_Exercise aim_
Up to and including the line bearing "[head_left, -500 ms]", output every line of the entries exactly as written, starting from the first; pictures stay out.

--- Listed records Enclosed Below ---

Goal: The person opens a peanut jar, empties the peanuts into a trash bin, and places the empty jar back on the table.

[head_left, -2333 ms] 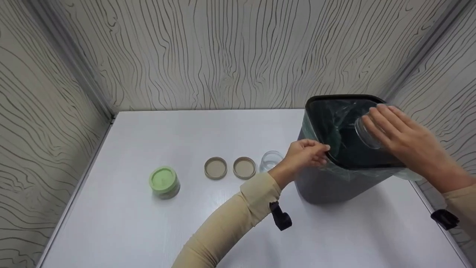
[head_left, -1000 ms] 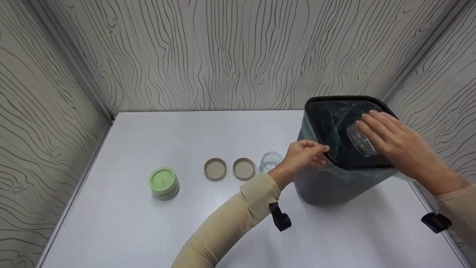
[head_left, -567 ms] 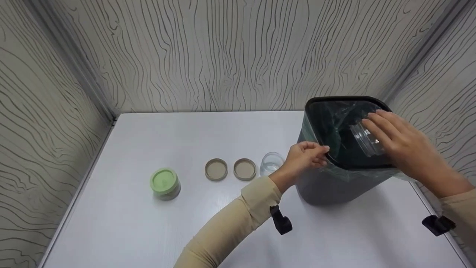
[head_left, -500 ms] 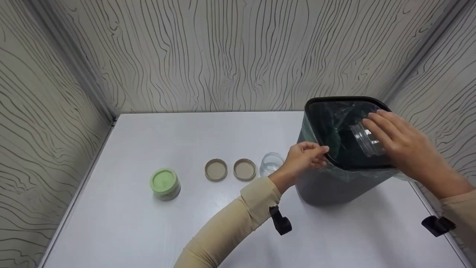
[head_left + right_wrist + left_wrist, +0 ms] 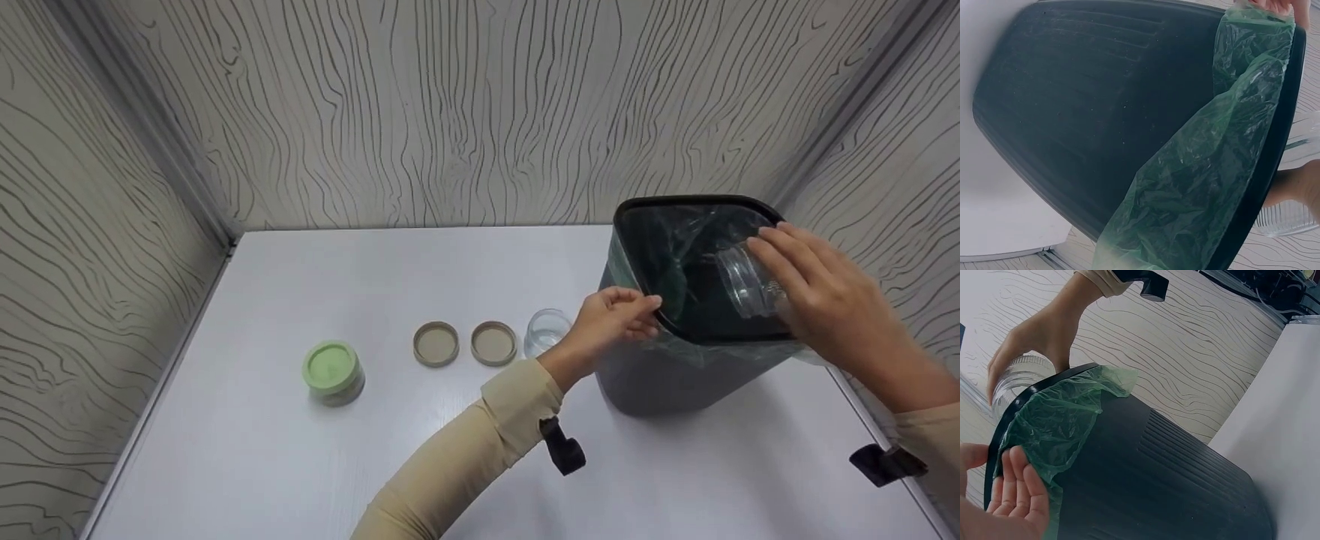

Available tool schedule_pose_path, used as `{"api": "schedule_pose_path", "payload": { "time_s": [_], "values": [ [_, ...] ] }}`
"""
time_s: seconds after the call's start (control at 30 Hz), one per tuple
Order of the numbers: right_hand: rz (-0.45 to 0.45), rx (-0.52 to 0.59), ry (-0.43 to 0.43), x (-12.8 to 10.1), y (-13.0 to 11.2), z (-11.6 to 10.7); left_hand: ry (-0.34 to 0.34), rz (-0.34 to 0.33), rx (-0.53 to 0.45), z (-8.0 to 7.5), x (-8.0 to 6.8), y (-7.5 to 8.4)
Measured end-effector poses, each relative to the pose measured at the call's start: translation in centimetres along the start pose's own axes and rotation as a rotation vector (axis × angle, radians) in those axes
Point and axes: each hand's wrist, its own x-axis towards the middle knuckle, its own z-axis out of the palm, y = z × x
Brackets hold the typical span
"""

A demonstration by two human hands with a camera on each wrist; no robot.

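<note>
right hand (image 5: 832, 307) grips the clear jar (image 5: 750, 281), tipped mouth-down over the bin (image 5: 675, 375). left hand (image 5: 611, 319) pinches the bin's rim (tilted toward the person). looks like the emptying step; next probably needs righting the jar.

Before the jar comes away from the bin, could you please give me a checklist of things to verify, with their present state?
1. Right hand grips the jar: ok.
2. Jar mouth is over the bin opening, tilted inward: ok.
3. Left hand holds the bin rim, bin tipped toward the person: ok.
4. Green liner is folded over the rim: ok.
5. Jar is emptied: cannot tell, as the glass shows nothing clearly.
6. Table has a free spot for the jar beside the second jar and two lids: ok.
</note>
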Motion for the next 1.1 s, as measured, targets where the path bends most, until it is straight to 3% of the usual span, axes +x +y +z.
{"api": "schedule_pose_path", "payload": {
  "time_s": [0.37,1.1],
  "values": [
    [0.134,0.029,-0.012,0.2,-1.1,-0.8,-0.07,0.061,0.058,-1.1,-0.3,-0.1],
    [0.364,0.119,0.027,0.3,-2.7,-1.8,-0.047,0.089,0.051,-3.0,-1.5,0.4]
  ]
}}
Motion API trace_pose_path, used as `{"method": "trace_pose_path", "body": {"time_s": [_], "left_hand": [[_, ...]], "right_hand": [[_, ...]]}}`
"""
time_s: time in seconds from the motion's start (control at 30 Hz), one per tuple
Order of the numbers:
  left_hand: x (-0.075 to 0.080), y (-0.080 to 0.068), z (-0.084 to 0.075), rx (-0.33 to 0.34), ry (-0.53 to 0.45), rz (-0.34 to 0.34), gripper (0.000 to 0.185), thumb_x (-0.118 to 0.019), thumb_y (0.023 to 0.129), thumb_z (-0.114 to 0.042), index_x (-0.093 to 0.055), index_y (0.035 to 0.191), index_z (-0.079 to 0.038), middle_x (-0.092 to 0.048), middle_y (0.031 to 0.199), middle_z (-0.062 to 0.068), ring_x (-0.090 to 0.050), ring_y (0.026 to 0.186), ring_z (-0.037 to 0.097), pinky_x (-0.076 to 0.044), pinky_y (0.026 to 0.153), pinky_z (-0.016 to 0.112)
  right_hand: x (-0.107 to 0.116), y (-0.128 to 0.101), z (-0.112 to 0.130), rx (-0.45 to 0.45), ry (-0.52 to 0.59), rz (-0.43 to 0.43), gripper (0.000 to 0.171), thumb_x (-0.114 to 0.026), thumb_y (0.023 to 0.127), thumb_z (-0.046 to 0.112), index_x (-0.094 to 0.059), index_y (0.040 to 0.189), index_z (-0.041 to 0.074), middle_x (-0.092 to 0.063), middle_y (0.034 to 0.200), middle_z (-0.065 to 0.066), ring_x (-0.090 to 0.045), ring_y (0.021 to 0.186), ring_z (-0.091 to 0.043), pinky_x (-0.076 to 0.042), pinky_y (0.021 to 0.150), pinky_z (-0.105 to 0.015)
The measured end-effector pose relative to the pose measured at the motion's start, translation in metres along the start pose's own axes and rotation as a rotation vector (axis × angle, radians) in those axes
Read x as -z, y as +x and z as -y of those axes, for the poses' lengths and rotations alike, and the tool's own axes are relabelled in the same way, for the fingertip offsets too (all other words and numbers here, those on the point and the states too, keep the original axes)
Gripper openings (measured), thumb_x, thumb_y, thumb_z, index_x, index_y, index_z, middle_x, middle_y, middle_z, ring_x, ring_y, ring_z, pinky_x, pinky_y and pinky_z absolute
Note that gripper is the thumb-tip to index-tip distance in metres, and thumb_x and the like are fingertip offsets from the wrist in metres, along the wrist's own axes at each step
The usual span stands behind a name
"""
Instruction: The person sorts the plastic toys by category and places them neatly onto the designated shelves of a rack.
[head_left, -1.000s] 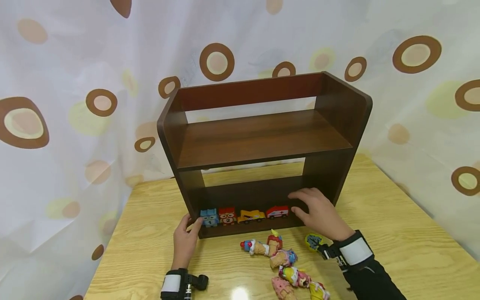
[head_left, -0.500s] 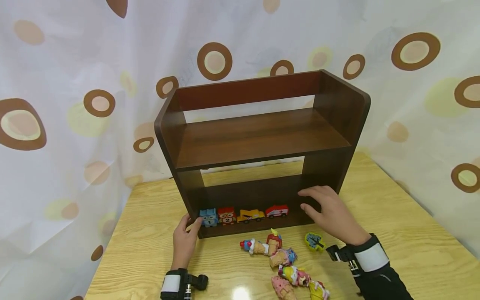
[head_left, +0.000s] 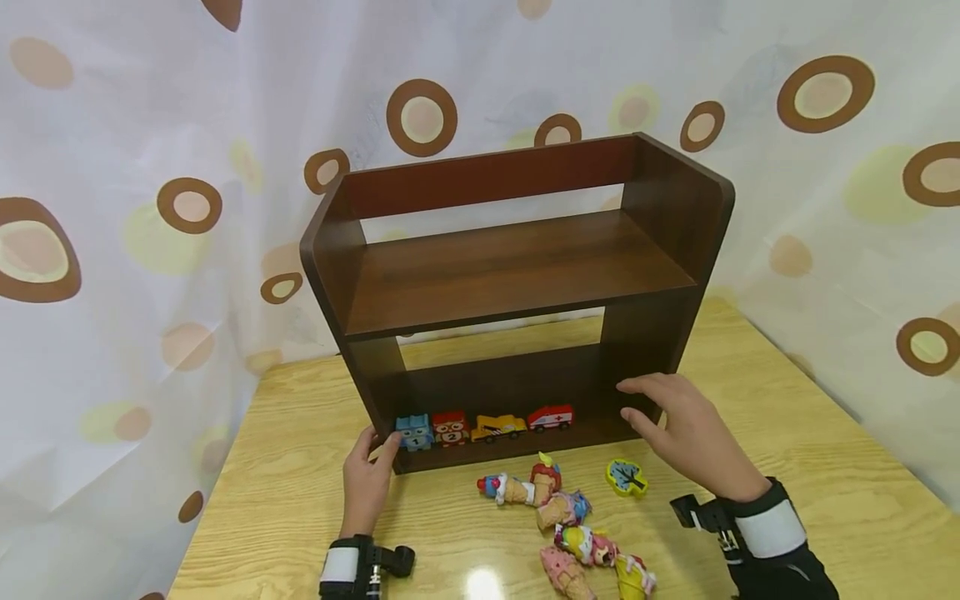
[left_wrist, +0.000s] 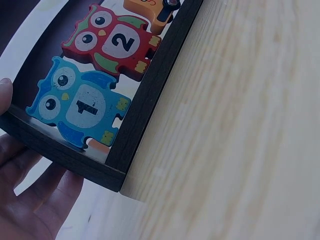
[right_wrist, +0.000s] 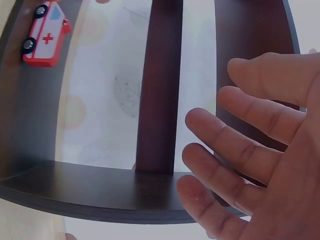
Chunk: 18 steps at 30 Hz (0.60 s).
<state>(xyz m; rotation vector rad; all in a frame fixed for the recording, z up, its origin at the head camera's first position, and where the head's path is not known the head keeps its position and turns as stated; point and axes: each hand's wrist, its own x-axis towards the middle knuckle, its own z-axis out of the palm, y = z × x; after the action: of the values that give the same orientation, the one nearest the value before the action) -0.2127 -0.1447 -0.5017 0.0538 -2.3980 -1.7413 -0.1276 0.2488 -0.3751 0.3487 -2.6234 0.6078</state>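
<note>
A dark brown two-level shelf [head_left: 517, 275] stands on the wooden table [head_left: 787, 450]. Along its lower board sit a blue owl piece [head_left: 414, 432] marked 1 [left_wrist: 80, 110], a red owl piece [head_left: 450, 428] marked 2 [left_wrist: 110, 45], a yellow vehicle [head_left: 498, 427] and a toy ambulance [head_left: 551, 417] [right_wrist: 45, 35]. My left hand [head_left: 377, 447] grips the shelf's left side panel at its bottom front corner, thumb [left_wrist: 5, 92] inside beside the blue owl. My right hand [head_left: 651, 408] hovers with spread fingers [right_wrist: 235, 145] by the shelf's right end, holding nothing.
Several ice-cream-cone toys [head_left: 558, 510] lie scattered on the table in front of the shelf. A yellow piece with a dark tree [head_left: 626, 477] lies beside them, near my right wrist. A spotted curtain [head_left: 150, 208] hangs close behind and around the table.
My right hand has drawn away from the ambulance, moving right and slightly toward me, uncovering the yellow tree piece. My left hand has stayed on the shelf corner.
</note>
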Motion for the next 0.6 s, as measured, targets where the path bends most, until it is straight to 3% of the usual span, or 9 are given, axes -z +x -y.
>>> {"method": "trace_pose_path", "body": {"time_s": [0.6], "left_hand": [[-0.001,-0.001,0.0,-0.007,-0.001,0.001,0.051,-0.058,0.099,-0.042,-0.054,0.14,-0.012,-0.057,0.143,0.013,-0.05,0.134,0.034,-0.046,0.107,0.055]], "right_hand": [[-0.035,-0.023,-0.026,-0.024,-0.018,0.25,0.027,-0.072,0.089,0.015,-0.07,0.114,0.005,-0.073,0.111,-0.01,-0.069,0.102,-0.03,-0.058,0.086,-0.049]]}}
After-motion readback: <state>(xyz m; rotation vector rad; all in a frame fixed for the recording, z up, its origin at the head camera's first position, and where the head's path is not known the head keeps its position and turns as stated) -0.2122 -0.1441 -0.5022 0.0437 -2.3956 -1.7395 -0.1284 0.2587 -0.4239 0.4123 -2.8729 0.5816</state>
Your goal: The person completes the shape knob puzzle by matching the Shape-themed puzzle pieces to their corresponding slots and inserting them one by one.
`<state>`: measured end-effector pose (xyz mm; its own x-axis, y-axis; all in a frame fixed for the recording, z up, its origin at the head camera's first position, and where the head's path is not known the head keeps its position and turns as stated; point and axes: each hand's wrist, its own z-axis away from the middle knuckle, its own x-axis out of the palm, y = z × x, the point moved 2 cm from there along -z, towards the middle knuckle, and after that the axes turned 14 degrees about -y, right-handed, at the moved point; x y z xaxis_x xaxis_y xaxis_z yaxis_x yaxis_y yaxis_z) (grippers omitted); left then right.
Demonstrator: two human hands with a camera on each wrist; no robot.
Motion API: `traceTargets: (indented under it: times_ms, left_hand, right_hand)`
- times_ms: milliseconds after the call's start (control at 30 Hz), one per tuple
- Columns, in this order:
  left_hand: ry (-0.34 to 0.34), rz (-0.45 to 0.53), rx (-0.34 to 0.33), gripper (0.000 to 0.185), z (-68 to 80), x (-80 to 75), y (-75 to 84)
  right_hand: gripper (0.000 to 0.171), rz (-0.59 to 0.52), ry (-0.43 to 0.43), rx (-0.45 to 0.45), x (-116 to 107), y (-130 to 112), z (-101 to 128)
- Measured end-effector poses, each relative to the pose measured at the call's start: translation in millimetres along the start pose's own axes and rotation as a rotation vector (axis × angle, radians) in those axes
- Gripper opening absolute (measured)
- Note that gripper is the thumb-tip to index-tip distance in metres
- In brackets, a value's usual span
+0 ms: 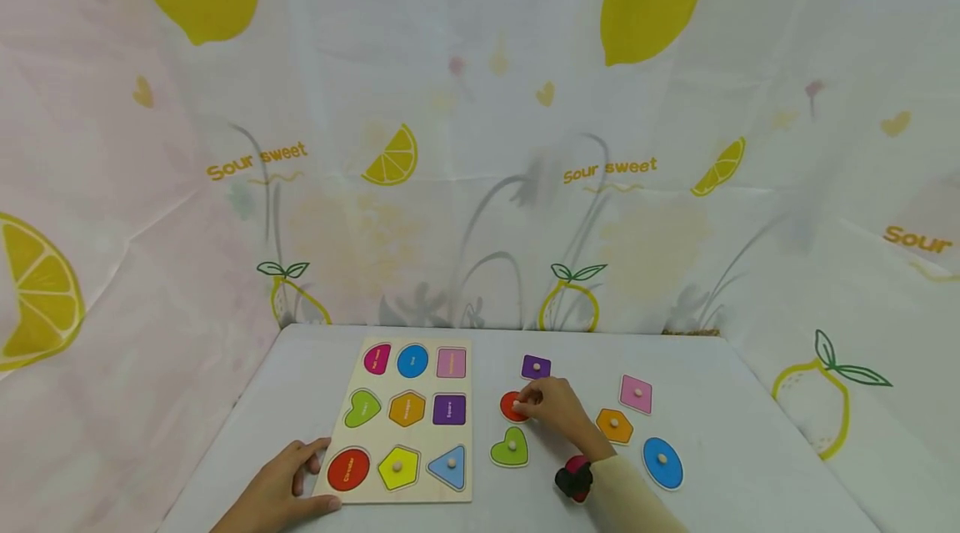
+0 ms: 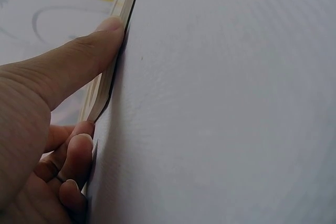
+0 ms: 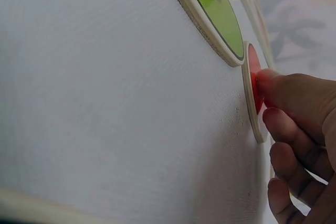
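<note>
Cream sleeve (image 1: 637, 495): nearest the camera, running from the lower edge up and left to the right wrist; a black wrist device (image 1: 574, 480) hides part of the magenta half-round piece (image 1: 577, 463).
Right hand (image 1: 558, 409): thumb and index finger nearly closed together, pinching the red circle piece by its knob; the other fingers bend inward beside them.
Red circle piece (image 1: 507, 406): right of the puzzle board (image 1: 375, 434) and apart from it, between the purple square piece (image 1: 536, 367) and the green heart piece (image 1: 510, 453); whether its underside touches the tabletop (image 1: 697, 399) I cannot tell.
Key bearing: from the held piece, the red circular recess (image 1: 348, 469) lies left and nearer the viewer, past the pentagon and triangle; being round, the piece has no long axis, so turning should matter little.
Nearer hand: the right is at the piece; the left is beside the recess.
Left hand (image 1: 277, 487): partly curled about the board's near left corner, thumb against the near edge, fingers bent at the left side.
Right arm: slants in from the lower right, wrist low, fingertips pointing left.
Board: long side runs away from the viewer; yellow pentagon piece (image 1: 399, 475) and light-blue triangle piece (image 1: 448, 475) sit in it, knobs up.
</note>
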<state>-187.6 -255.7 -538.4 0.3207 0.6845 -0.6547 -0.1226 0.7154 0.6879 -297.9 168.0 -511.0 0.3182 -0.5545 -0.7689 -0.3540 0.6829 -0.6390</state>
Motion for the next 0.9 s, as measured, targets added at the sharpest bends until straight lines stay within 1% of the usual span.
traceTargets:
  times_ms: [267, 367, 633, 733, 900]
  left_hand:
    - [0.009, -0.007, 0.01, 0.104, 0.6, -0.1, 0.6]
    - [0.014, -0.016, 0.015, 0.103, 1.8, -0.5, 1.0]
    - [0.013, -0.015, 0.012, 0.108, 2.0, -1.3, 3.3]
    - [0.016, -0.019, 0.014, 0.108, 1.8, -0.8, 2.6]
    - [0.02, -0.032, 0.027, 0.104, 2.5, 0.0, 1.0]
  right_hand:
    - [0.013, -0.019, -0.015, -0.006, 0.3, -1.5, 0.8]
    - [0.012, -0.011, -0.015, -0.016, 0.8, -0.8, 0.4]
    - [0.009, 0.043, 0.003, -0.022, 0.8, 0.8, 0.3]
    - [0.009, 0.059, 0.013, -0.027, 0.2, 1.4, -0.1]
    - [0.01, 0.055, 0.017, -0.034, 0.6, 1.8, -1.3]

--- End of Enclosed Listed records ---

_Answer box_
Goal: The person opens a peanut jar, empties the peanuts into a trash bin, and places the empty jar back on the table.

[head_left, -2333 ms] 
[head_left, -1000 ms] 
[head_left, -567 ms] 
[head_left, -500 ms] 

This answer is now finished.